**What you are asked to do:**
Return, word for word, the lines of the listing below from the one with "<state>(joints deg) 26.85" through the one with "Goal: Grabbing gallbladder", and no other lines.

** Opening Input material block **

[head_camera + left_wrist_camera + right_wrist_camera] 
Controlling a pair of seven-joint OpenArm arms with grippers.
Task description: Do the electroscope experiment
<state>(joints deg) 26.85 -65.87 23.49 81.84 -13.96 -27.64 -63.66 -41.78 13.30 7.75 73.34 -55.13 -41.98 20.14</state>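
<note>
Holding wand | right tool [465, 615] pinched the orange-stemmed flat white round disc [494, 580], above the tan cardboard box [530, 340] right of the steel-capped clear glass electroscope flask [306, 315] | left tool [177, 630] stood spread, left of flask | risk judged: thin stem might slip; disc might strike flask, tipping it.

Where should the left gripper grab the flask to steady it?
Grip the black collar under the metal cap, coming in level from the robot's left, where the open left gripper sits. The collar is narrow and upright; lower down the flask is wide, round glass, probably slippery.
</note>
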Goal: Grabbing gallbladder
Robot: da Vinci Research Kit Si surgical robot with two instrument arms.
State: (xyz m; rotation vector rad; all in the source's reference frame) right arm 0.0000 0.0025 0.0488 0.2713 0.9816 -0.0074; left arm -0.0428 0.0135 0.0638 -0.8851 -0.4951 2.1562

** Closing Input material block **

**Reply:**
<state>(joints deg) 26.85 -65.87 23.49 81.84 -13.96 -27.64 -63.66 -41.78 13.30 7.75 73.34 -55.13 -41.98 20.14</state>
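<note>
Holding wand | right tool [465, 615] pinched the orange-stemmed flat white round disc [494, 580], above the tan cardboard box [530, 340] right of the steel-capped clear glass electroscope flask [306, 315] | left tool [177, 630] stood spread, left of flask | risk judged: thin stem might slip; disc might strike flask, tipping it.

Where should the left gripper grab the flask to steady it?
Grip the black collar under the metal cap, coming in level from the robot's left, where the open left gripper sits. The collar is narrow and upright; lower down the flask is wide, round glass, probably slippery.
</note>
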Goal: Grabbing gallbladder

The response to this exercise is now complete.